Blackrock recently launched a suite of exchange-traded funds that make it easy to invest in Treasury inflation-protected securities (government bonds that move in step with inflation and pay a fixed coupon rate on top) of different maturities.
All of the 10 new iShares iBonds Exchange-Traded Funds (ETFs)—so-called target-maturity funds—come due in different years and sport target dates that range between 2024 and 2033. Target-maturity ETFs aren’t new; Blackrock and Invesco started offering them nearly a decade ago. But the earlier versions focus on corporate, municipal or Treasury bonds, which don’t adjust with inflation.
By eliminating the hassles of buying individual bonds, these ETFs make it easy to build a bond ladder, which involves spreading your investments among bonds with staggered maturities—the ladder “rungs.” The goal is to provide steady income or minimize interest rate risk (bond prices and interest rates move in opposite directions). As bonds mature, you reinvest the proceeds in a rung further up the maturity line, spend the cash or invest it elsewhere.
Inflation-protected securities work differently than traditional Treasuries. The principal, or face value, of Treasury Inflation-Protected Securities (TIPS), which are issued with five-, 10- and 30-year maturities, rises or falls monthly in step with the consumer price index.
On top of that, TIPS pay a fixed rate of interest, or coupon rate, every six months.
Target-maturity funds need some explaining too. The iShares iBonds Oct 2024 Term TIPS ETF (symbol IBIA), for example, holds TIPS that come due between January 2024 and mid-October 2024. Interest payouts are made quarterly. As the portfolio’s bonds mature, the proceeds are reinvested into October-dated bonds or held in a money market fund within the ETF. On October 15, 2024, the ETF will officially close and return all of the capital to shareholders.
It’s best to buy and hold these funds to maturity. Each of the 10 funds charge a 0.10 percent expense ratio, and all sport a yield of at least 6 percent or better. But those yields include both interest income and inflation adjustments to the principal. Blackrock likes to say these investments “mature like a bond and trade like a stock.”
You can buy shares in the ETFs for as little as the price of one share or less if your broker offers fractional-share purchases. That’s less than the $1,000 minimum to buy Treasuries on most broker platforms, as well as the $100 minimum outlay required to buy the securities directly from TreasuryDirect.gov. And you can reinvest your interest income and buy more shares in the ETF.

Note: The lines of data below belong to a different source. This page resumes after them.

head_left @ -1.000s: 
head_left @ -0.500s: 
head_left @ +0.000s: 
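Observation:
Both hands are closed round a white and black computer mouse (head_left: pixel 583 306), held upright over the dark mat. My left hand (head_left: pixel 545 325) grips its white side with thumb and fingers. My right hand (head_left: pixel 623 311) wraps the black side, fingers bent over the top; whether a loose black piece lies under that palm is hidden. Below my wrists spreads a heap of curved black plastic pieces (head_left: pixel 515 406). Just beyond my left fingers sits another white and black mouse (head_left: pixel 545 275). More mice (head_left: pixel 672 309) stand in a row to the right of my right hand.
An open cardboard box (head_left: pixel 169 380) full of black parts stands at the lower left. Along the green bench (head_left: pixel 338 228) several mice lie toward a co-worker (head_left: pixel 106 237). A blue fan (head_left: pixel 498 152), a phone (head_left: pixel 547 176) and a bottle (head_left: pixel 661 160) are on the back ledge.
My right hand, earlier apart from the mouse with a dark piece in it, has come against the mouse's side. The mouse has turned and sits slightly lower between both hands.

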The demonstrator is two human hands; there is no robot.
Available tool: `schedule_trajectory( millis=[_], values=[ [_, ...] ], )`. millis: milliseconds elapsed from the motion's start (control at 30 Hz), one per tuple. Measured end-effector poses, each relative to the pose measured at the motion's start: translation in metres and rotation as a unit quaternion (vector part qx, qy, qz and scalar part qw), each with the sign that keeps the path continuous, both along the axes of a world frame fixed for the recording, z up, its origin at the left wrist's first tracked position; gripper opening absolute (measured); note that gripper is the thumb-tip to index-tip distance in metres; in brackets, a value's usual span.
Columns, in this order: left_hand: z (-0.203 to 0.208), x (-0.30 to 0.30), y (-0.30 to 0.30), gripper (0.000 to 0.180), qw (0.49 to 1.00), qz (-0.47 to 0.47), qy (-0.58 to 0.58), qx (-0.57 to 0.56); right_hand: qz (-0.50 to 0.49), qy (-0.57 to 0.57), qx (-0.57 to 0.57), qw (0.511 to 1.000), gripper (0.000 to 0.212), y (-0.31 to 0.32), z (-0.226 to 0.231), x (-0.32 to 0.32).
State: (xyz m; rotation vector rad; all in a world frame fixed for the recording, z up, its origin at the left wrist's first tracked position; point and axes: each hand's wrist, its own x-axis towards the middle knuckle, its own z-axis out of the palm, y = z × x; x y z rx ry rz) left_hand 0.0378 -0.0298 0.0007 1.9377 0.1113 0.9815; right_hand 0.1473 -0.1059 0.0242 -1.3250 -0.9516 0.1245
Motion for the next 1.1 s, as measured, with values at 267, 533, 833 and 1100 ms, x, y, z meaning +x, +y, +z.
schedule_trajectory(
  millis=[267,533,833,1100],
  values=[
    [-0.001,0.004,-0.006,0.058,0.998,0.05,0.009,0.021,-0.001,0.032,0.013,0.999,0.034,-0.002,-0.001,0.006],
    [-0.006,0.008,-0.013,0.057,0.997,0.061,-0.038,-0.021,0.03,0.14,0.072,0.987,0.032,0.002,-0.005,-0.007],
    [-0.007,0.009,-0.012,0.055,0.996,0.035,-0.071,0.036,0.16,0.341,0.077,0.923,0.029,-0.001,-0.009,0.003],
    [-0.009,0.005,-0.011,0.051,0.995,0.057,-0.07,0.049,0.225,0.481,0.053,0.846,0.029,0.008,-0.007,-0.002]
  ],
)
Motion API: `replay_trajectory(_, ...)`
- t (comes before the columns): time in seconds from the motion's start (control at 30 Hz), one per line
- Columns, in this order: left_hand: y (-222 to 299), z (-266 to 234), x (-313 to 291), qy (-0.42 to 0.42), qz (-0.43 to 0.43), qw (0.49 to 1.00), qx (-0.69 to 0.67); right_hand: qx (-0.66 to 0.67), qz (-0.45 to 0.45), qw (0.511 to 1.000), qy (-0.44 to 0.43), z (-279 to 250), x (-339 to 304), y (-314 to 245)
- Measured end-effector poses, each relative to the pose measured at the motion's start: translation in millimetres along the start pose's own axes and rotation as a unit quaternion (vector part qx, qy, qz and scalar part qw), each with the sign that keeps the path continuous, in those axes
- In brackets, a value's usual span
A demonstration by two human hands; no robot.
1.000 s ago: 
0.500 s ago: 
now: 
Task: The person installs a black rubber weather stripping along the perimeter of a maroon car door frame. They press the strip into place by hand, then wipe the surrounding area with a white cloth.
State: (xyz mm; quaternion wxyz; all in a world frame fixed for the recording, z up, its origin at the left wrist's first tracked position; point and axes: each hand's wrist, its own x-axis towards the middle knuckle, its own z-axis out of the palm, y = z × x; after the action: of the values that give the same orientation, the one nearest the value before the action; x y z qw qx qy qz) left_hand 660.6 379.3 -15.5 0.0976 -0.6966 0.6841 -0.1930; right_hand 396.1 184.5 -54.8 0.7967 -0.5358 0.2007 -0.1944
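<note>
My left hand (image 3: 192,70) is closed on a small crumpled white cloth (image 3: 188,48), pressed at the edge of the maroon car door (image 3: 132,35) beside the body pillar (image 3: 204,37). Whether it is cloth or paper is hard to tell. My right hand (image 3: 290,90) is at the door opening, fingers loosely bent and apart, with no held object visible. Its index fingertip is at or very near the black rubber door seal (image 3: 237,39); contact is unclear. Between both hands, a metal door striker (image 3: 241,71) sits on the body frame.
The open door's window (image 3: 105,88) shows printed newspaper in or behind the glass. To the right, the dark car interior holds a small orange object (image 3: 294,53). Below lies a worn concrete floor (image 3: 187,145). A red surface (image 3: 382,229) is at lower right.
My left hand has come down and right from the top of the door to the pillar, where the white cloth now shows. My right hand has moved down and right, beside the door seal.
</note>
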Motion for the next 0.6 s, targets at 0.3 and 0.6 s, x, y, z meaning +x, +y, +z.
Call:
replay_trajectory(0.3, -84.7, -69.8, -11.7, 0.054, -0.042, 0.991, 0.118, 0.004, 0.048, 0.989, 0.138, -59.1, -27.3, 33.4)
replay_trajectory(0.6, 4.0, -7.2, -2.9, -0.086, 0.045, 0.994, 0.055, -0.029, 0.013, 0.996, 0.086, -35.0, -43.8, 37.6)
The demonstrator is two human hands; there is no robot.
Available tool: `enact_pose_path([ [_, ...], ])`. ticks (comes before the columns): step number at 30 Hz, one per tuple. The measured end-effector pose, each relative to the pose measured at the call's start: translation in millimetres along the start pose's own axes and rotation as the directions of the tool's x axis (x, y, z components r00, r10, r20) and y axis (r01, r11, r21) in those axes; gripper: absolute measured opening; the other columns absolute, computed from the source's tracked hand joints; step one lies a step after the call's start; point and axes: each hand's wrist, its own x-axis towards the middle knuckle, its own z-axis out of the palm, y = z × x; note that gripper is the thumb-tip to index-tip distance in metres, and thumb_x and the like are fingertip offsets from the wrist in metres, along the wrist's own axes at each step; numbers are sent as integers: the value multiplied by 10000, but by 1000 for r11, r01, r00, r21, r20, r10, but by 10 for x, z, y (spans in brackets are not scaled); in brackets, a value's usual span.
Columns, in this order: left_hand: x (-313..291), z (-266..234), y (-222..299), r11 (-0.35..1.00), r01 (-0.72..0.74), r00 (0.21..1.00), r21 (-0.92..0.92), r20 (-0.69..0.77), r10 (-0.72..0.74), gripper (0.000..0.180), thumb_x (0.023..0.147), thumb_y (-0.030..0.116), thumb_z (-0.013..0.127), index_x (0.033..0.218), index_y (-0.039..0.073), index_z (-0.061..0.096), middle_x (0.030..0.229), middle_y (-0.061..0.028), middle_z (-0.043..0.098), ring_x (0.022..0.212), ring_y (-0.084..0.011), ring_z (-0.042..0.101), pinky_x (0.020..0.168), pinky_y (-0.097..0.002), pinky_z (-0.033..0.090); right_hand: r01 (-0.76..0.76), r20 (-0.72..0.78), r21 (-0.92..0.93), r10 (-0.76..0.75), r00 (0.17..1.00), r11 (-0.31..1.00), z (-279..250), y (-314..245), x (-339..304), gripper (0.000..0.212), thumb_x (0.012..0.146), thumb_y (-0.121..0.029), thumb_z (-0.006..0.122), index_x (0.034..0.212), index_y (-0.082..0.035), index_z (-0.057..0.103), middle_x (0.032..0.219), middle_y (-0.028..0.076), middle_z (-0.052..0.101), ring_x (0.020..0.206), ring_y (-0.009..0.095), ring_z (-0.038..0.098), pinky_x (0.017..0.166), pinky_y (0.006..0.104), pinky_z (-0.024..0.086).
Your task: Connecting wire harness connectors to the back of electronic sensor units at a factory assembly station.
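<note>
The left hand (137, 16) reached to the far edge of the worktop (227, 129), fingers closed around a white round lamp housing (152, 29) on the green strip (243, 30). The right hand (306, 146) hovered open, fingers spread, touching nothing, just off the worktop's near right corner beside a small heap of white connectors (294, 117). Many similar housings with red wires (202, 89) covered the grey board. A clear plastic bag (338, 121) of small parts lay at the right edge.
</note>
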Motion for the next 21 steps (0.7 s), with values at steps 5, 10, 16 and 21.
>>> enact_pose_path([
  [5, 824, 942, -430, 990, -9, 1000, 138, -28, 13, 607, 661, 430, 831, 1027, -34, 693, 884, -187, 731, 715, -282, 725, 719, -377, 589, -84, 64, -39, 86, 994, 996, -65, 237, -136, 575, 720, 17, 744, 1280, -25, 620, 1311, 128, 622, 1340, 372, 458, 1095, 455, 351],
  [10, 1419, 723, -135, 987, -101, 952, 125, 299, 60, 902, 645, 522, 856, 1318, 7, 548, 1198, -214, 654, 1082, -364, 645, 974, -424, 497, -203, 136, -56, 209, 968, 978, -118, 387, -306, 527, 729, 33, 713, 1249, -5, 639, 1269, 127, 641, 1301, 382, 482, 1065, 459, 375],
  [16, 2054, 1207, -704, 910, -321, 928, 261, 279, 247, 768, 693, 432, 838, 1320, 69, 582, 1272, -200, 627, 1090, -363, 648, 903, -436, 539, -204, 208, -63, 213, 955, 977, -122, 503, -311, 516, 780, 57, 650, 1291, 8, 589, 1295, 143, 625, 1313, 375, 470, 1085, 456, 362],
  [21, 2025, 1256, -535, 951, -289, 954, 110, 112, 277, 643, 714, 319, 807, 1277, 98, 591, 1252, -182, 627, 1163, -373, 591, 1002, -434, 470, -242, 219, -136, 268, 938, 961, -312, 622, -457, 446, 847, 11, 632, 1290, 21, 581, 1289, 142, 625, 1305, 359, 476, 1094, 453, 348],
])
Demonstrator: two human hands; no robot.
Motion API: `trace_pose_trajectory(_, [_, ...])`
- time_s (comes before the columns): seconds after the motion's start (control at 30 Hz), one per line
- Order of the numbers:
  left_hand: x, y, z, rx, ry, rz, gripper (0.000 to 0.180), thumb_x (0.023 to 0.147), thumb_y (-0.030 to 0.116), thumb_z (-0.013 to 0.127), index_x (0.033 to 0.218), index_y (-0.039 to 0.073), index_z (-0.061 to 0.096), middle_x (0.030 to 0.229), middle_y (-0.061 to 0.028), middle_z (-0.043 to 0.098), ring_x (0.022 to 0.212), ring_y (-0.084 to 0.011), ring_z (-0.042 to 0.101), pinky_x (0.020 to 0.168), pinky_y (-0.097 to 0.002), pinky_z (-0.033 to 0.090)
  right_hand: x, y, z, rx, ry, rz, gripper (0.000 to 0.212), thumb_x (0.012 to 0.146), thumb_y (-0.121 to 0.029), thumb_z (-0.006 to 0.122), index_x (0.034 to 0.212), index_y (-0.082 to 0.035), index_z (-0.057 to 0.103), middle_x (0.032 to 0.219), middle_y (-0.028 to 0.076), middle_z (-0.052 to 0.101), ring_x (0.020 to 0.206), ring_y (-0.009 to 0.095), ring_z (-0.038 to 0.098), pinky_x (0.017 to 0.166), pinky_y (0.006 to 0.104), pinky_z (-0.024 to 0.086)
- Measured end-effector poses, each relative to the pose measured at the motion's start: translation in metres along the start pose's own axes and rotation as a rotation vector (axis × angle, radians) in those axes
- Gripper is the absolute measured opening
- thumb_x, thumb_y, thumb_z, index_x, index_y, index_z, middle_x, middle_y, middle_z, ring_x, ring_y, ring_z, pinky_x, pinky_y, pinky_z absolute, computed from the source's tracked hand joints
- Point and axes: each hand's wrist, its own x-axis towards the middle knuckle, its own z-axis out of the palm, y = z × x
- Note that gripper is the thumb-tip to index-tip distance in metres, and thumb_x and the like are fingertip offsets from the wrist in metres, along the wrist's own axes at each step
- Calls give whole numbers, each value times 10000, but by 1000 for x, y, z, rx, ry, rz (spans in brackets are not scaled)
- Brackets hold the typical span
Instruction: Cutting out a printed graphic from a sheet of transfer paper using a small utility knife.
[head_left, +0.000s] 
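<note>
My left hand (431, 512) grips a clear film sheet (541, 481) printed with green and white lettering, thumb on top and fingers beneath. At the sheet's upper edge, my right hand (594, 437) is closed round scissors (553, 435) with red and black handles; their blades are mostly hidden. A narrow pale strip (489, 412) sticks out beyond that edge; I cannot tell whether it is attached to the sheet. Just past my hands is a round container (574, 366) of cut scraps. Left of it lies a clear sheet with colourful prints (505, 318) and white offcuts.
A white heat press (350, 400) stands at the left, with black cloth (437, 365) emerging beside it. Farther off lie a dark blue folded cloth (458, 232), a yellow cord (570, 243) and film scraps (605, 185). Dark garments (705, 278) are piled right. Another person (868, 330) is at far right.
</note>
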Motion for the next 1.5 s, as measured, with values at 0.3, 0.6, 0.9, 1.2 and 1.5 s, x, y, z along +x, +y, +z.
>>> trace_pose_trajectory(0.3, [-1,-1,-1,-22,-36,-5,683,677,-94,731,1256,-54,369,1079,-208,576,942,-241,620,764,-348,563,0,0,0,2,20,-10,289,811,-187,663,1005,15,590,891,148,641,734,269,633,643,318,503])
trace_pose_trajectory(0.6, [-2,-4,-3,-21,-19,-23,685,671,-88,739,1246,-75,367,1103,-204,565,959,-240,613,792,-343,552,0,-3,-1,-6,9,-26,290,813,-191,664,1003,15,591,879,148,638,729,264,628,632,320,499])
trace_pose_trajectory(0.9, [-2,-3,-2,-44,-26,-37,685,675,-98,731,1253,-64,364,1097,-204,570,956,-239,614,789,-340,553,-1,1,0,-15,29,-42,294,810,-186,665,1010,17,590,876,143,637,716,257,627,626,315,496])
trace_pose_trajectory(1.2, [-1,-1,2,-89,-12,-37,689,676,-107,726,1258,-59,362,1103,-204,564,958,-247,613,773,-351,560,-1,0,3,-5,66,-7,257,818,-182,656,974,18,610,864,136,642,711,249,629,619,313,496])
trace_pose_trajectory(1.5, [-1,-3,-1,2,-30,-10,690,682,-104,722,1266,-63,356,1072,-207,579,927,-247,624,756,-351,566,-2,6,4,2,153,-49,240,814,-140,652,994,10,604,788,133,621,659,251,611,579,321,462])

“I’m a fan of TIPS ladders. And if you like TIPS ladders, you’ll like these funds,” says Morningstar’s John Rekenthaler.
Whether you hold TIPS directly or invest through an ETF, the tax implications are the same: Interest payments are exempt from state and local taxes, but you’ll owe federal income tax on interest income and inflation adjustments to the principal—due in the tax year they occur, even if you don’t sell the bond—if you hold these assets in a taxable account.